● Data for this exercise
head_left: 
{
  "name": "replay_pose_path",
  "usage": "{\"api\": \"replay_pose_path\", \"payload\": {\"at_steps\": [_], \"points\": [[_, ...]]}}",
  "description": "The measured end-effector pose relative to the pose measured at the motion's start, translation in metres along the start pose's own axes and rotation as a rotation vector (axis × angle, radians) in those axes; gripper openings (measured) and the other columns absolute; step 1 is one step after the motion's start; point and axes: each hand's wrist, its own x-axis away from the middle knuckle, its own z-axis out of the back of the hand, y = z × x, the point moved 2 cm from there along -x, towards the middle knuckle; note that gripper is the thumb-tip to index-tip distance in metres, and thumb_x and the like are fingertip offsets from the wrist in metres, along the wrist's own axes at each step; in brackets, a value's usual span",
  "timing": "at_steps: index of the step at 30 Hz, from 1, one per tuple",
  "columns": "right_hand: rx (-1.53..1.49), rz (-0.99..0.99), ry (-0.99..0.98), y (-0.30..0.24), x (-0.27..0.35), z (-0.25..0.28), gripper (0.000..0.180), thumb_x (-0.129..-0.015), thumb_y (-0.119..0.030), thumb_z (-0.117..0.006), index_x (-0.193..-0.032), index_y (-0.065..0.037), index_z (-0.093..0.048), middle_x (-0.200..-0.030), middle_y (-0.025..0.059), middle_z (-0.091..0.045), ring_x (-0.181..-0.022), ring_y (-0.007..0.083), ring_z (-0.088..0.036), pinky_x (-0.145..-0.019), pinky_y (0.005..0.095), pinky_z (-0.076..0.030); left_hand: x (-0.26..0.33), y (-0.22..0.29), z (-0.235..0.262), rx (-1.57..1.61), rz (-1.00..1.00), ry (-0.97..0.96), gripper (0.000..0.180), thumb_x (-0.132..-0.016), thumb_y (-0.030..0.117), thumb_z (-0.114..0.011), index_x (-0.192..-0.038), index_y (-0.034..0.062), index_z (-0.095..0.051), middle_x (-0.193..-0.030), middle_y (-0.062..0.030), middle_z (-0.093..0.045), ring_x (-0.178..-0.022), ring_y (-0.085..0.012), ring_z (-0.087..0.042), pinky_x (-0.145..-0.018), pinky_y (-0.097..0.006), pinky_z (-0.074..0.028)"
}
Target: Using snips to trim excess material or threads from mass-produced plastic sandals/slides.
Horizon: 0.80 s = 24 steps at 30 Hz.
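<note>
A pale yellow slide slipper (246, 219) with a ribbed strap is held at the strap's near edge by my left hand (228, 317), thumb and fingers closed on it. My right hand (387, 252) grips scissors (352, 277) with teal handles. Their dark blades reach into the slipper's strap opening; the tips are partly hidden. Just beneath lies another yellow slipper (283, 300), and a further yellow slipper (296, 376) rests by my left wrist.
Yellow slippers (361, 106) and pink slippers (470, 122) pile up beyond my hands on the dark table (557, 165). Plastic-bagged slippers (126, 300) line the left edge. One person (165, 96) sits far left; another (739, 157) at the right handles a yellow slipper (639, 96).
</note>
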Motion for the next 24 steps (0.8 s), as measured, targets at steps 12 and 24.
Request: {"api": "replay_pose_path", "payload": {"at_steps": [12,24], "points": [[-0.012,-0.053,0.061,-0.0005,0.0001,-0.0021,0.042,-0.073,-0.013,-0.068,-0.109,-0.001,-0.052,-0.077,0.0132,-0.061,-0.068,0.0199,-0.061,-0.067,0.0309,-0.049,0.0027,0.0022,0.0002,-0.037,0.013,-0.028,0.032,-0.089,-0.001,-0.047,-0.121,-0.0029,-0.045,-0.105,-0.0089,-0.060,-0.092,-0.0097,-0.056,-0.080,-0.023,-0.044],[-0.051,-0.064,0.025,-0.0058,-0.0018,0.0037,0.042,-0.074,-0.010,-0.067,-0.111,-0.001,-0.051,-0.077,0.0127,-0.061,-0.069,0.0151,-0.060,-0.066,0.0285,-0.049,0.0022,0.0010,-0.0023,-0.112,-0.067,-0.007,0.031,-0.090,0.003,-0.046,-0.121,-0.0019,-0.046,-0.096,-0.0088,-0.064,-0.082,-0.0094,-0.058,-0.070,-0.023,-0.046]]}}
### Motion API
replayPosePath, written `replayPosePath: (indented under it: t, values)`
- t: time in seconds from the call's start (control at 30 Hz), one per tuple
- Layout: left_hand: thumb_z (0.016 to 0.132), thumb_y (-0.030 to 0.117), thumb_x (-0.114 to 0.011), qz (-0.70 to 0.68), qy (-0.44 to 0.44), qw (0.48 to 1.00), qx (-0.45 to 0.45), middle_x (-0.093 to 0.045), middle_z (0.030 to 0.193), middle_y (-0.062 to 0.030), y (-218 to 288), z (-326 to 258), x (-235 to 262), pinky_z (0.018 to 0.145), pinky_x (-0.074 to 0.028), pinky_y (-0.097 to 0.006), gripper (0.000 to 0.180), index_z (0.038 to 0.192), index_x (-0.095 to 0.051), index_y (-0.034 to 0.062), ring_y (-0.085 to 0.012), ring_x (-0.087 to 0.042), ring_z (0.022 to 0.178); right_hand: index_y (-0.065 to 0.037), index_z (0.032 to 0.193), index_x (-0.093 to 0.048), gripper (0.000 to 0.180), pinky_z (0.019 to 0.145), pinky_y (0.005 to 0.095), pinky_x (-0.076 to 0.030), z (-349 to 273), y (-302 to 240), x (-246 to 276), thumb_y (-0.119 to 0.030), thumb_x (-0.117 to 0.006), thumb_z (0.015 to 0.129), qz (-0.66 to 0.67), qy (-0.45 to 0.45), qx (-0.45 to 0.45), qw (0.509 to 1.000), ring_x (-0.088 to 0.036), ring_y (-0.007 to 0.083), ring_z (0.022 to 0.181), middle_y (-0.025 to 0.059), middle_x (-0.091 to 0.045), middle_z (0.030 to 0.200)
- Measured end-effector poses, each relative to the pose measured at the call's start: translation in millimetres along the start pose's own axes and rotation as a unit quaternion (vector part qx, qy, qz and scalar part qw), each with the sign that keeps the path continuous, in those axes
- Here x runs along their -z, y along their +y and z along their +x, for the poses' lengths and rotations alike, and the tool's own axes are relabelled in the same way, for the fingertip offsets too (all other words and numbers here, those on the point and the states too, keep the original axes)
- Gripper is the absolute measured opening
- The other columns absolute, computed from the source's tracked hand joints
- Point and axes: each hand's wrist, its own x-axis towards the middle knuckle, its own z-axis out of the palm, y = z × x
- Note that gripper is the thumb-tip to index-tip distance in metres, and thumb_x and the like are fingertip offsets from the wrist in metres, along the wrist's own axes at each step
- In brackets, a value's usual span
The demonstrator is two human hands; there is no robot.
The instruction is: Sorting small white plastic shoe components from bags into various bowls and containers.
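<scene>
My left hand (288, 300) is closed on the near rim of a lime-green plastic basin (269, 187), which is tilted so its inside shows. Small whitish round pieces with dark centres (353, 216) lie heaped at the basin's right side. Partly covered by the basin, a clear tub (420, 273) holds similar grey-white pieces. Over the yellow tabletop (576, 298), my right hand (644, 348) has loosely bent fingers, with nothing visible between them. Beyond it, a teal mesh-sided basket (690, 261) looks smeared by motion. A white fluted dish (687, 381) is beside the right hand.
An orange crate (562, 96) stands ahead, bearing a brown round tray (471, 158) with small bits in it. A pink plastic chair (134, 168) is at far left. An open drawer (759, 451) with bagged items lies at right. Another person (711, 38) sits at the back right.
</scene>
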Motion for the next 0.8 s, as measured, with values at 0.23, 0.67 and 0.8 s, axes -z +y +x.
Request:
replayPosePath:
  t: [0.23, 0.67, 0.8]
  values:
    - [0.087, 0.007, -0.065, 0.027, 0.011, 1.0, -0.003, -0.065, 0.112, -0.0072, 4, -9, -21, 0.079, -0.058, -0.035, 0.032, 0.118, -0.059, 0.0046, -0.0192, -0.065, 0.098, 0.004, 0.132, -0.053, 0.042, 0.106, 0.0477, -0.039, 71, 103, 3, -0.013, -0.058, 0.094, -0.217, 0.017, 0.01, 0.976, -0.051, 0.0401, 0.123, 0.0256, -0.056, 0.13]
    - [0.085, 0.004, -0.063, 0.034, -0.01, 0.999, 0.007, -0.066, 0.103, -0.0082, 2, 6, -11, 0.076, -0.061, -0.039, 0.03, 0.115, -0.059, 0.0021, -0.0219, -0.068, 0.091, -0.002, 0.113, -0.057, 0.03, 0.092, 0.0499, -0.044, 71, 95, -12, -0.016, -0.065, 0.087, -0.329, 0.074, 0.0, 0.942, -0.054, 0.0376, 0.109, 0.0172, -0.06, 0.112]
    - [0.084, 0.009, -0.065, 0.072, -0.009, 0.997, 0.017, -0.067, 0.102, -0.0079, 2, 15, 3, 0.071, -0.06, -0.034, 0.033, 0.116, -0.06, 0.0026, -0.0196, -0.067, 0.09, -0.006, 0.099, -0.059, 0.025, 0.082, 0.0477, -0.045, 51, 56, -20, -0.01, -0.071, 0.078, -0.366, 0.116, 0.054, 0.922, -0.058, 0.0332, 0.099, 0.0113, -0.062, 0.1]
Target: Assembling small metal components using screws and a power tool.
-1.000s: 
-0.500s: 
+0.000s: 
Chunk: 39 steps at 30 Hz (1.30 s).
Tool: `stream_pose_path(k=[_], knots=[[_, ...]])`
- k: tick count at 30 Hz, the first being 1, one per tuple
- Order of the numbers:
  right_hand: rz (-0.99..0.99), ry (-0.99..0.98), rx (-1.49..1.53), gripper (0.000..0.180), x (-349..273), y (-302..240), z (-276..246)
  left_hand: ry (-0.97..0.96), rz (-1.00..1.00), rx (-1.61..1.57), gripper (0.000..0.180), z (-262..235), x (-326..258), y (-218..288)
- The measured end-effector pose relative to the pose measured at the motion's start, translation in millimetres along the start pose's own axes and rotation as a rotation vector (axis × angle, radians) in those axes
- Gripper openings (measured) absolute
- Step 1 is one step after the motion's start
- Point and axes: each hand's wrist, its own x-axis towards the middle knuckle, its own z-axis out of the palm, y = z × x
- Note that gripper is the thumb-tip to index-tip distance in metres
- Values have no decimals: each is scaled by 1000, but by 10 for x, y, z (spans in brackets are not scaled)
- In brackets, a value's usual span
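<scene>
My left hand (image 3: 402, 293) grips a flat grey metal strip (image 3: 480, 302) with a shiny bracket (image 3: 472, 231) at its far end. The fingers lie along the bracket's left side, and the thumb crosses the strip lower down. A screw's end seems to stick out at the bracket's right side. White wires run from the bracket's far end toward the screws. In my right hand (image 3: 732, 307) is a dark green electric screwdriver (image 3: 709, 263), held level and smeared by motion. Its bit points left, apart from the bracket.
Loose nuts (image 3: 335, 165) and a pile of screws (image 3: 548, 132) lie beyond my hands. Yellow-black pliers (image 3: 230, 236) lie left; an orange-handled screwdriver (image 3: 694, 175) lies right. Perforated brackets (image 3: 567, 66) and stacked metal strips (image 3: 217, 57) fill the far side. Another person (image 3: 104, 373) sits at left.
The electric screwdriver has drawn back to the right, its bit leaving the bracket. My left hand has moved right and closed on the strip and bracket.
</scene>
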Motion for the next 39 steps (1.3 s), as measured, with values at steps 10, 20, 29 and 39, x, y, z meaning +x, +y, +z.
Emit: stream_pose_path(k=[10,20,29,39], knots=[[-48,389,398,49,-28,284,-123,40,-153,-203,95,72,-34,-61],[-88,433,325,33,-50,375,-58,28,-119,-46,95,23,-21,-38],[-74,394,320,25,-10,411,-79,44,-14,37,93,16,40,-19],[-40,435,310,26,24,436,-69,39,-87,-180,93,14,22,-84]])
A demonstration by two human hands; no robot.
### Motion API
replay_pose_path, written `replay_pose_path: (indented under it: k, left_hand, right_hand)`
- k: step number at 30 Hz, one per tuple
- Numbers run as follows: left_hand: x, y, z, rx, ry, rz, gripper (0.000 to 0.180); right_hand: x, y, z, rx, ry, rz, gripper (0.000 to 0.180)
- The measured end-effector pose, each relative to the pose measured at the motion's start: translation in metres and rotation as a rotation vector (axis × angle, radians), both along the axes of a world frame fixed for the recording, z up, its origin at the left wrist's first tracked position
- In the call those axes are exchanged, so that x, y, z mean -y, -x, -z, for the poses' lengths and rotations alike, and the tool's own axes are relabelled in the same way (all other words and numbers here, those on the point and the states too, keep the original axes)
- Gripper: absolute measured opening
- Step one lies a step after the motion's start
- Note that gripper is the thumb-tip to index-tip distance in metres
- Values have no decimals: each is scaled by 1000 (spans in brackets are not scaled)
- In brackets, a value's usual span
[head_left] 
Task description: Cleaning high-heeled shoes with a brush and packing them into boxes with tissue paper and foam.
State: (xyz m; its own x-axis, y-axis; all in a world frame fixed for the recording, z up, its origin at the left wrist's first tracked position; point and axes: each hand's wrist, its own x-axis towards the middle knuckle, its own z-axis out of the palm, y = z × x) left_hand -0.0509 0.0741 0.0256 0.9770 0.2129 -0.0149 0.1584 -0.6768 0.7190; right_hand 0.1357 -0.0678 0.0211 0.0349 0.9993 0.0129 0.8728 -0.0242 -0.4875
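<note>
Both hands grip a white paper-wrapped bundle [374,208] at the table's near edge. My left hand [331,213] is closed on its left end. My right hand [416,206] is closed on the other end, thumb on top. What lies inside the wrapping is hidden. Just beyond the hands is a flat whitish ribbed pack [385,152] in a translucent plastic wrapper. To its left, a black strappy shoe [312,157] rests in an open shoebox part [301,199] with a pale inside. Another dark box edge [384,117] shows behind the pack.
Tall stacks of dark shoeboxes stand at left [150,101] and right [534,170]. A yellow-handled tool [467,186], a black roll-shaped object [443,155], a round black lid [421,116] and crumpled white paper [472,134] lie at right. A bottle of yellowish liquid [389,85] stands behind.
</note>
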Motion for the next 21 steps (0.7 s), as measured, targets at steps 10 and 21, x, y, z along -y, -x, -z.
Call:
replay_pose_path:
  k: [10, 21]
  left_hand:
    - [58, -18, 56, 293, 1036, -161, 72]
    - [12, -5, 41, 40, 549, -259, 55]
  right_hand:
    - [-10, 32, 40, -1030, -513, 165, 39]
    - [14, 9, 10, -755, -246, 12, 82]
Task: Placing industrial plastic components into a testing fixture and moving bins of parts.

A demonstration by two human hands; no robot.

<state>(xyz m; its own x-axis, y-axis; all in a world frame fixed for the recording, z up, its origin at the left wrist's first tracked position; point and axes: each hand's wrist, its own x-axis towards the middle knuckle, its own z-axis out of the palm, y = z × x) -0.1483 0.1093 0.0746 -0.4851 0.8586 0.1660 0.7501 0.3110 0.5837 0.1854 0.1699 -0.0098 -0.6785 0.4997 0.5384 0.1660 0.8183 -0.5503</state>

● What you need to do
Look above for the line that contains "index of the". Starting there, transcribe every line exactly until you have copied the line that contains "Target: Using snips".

● The answer
  "timing": "at_steps: index of the step at 30 Hz, from 1, one per tuple",
  "columns": "right_hand: rx (-1.53..1.49), rz (-0.99..0.99), ry (-0.99..0.98), y (-0.30..0.24), x (-0.27..0.35), z (-0.25..0.28), gripper (0.000..0.180), thumb_x (-0.129..-0.015), thumb_y (-0.119..0.030), thumb_z (-0.117..0.006), index_x (-0.193..-0.032), index_y (-0.065..0.037), index_z (-0.093..0.048), middle_x (-0.200..-0.030), middle_y (-0.025..0.059), middle_z (-0.091..0.045), ring_x (-0.181..-0.022), ring_y (-0.007..0.083), ring_z (-0.088..0.036), pinky_x (-0.145..-0.019), pinky_y (0.005..0.095), pinky_z (-0.076..0.030); left_hand: x (-0.26..0.33), y (-0.22..0.29), z (-0.235..0.262), rx (-1.57..1.61), rz (-1.00..1.00), ry (-0.97..0.96), gripper (0.000..0.180), thumb_x (-0.132..-0.016), thumb_y (-0.030..0.117), thumb_z (-0.114..0.011), index_x (-0.192..-0.038), index_y (-0.034..0.062), index_z (-0.095..0.051), middle_x (-0.193..-0.030), middle_y (-0.062..0.030), middle_z (-0.093..0.045), ring_x (-0.178..-0.022), ring_y (-0.085..0.012), ring_z (-0.087..0.042), pinky_x (-0.145..-0.018), pinky_y (-0.097..0.006), pinky_z (-0.074..0.028)"
}
Target: Using snips to trim excess material or threads from mass-produced plastic sandals/slides.

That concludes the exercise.